• _Your assignment_:
Please return the lines below verbatim, beginning at the one that has "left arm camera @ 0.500" and stopping after the one that has "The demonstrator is", and add no other lines.

• _Stored items_:
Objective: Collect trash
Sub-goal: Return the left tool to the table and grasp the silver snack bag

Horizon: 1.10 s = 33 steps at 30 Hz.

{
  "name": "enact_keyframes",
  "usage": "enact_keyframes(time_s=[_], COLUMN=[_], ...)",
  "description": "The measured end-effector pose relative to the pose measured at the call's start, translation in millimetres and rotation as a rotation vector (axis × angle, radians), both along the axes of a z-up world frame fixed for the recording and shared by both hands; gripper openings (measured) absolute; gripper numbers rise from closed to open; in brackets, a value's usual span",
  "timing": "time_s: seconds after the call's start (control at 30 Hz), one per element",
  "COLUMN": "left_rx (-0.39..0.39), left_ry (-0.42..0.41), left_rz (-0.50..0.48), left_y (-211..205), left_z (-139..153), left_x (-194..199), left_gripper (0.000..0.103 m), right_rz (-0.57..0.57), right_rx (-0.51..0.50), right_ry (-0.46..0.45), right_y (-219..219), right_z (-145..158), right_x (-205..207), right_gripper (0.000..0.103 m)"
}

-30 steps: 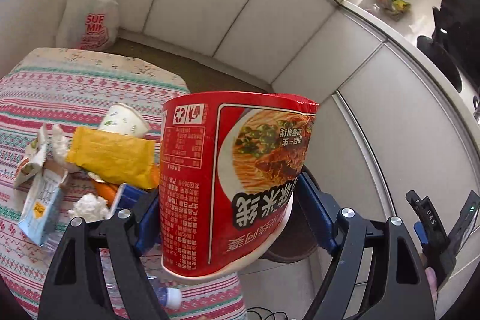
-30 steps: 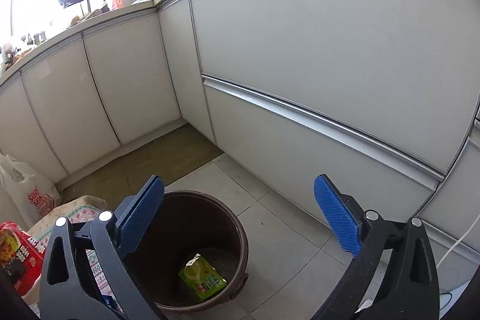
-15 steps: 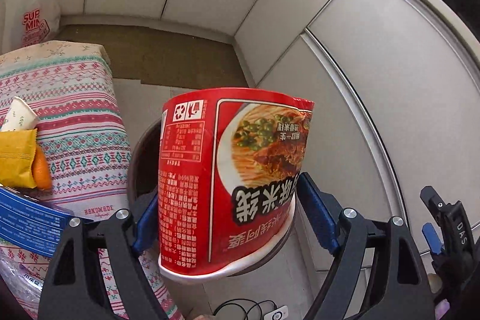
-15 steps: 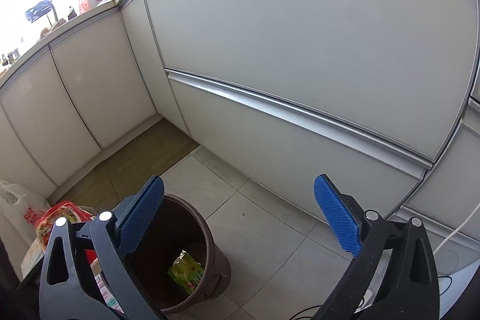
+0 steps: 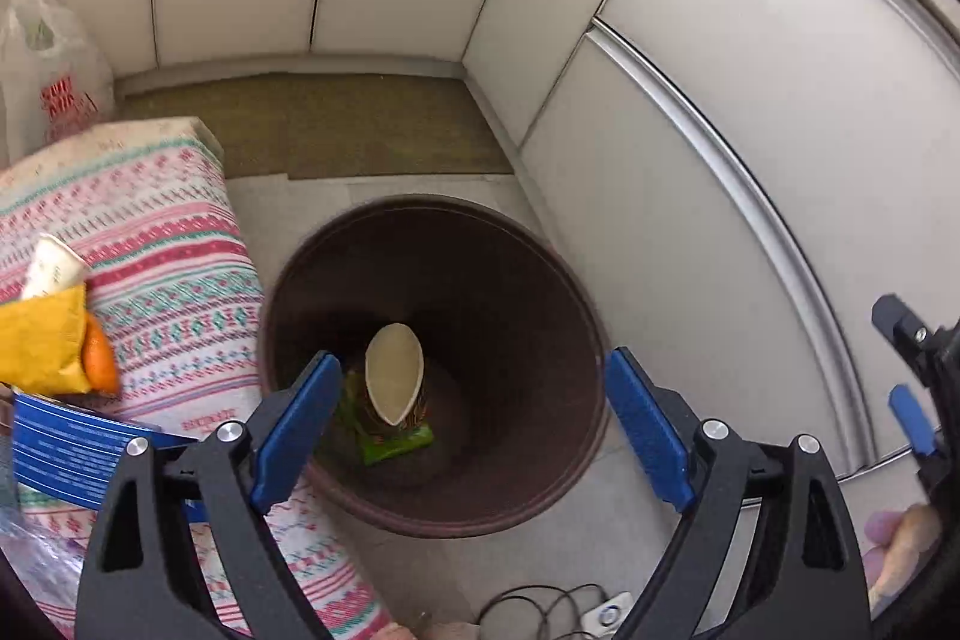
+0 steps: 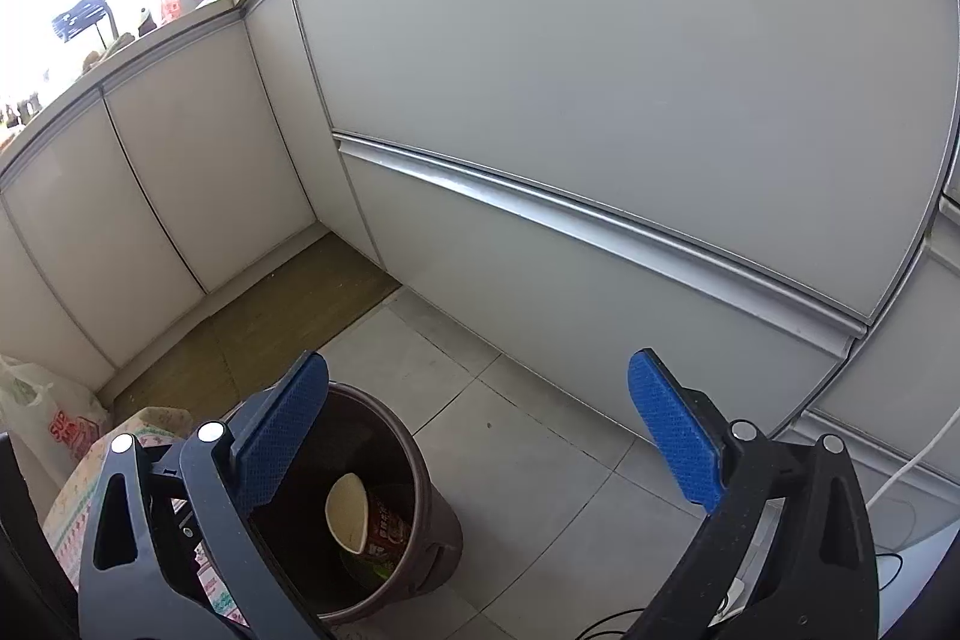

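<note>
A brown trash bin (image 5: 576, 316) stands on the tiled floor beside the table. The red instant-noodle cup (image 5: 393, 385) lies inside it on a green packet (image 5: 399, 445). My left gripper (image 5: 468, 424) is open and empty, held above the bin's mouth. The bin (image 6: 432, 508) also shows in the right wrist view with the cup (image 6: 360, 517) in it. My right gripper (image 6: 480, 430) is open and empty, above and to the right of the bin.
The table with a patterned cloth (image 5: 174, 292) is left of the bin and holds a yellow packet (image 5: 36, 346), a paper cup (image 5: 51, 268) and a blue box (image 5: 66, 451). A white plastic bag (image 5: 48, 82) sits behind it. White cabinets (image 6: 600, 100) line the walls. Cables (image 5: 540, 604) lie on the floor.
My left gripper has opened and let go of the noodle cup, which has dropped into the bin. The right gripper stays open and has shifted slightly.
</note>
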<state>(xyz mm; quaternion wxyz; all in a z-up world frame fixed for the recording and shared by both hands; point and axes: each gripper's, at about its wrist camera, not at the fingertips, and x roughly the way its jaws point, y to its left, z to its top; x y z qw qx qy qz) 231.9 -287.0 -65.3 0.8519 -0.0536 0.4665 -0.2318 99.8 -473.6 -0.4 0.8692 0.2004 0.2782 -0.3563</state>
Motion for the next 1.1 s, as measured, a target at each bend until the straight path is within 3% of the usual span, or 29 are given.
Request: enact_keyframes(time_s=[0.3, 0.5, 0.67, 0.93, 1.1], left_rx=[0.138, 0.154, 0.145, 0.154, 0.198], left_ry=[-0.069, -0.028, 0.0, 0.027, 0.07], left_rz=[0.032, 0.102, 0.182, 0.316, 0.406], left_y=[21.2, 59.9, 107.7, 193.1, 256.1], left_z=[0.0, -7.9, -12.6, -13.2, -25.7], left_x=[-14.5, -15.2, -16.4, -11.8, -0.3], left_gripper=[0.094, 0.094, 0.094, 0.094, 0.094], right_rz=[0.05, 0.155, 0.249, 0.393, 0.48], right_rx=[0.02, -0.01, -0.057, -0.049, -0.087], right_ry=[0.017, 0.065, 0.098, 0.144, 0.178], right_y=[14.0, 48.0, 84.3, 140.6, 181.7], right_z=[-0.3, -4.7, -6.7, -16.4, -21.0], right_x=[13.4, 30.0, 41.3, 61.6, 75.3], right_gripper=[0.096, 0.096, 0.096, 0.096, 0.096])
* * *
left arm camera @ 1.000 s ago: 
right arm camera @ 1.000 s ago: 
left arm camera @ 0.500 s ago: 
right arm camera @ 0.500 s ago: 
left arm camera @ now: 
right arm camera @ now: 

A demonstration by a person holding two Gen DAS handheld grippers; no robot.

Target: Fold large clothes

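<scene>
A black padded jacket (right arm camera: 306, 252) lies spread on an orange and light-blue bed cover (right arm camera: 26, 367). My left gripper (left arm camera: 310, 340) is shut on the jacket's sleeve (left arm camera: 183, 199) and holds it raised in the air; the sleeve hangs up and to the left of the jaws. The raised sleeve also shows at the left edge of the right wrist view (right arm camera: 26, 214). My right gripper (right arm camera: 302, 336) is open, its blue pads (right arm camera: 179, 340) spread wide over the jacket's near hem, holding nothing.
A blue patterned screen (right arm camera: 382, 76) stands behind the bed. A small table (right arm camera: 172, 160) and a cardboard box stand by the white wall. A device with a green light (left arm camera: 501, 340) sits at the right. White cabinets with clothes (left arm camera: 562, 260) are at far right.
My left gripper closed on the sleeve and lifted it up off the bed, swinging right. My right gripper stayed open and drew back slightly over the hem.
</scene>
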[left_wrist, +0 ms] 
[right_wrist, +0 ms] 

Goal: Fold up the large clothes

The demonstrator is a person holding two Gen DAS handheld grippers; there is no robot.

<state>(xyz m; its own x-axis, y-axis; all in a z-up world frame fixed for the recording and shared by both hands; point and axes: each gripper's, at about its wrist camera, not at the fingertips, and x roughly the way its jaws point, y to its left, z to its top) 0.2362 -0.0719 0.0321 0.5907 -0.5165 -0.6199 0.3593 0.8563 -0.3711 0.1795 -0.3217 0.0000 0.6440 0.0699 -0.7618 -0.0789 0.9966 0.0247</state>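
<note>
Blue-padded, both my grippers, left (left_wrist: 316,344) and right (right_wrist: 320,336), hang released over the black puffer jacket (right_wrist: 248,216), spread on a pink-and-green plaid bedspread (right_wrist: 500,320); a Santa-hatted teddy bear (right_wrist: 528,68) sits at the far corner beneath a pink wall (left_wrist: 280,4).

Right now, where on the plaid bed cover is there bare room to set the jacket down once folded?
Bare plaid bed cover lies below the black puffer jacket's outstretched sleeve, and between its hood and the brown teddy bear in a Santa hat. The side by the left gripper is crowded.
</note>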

• _Solution for this exercise_:
left arm camera @ 0.500 s ago: 
right arm camera @ 0.500 s ago: 
left arm camera @ now: 
right arm camera @ now: 

A demonstration by a person holding two Gen DAS handheld grippers; no robot.

Target: Fold large clothes

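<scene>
A black padded jacket (right arm camera: 306, 252) lies spread on an orange and light-blue bed cover (right arm camera: 26, 367). My left gripper (left arm camera: 310, 340) is shut on the jacket's sleeve (left arm camera: 183, 199) and holds it raised in the air; the sleeve hangs up and to the left of the jaws. The raised sleeve also shows at the left edge of the right wrist view (right arm camera: 26, 214). My right gripper (right arm camera: 302, 336) is open, its blue pads (right arm camera: 179, 340) spread wide over the jacket's near hem, holding nothing.
A blue patterned screen (right arm camera: 382, 76) stands behind the bed. A small table (right arm camera: 172, 160) and a cardboard box stand by the white wall. A device with a green light (left arm camera: 501, 340) sits at the right. White cabinets with clothes (left arm camera: 562, 260) are at far right.
My left gripper closed on the sleeve and lifted it up off the bed, swinging right. My right gripper stayed open and drew back slightly over the hem.
</scene>
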[left_wrist, +0 ms] 
[right_wrist, +0 ms] 

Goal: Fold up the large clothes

The demonstrator is a person holding two Gen DAS handheld grippers; there is no robot.

The exercise has been answered completely.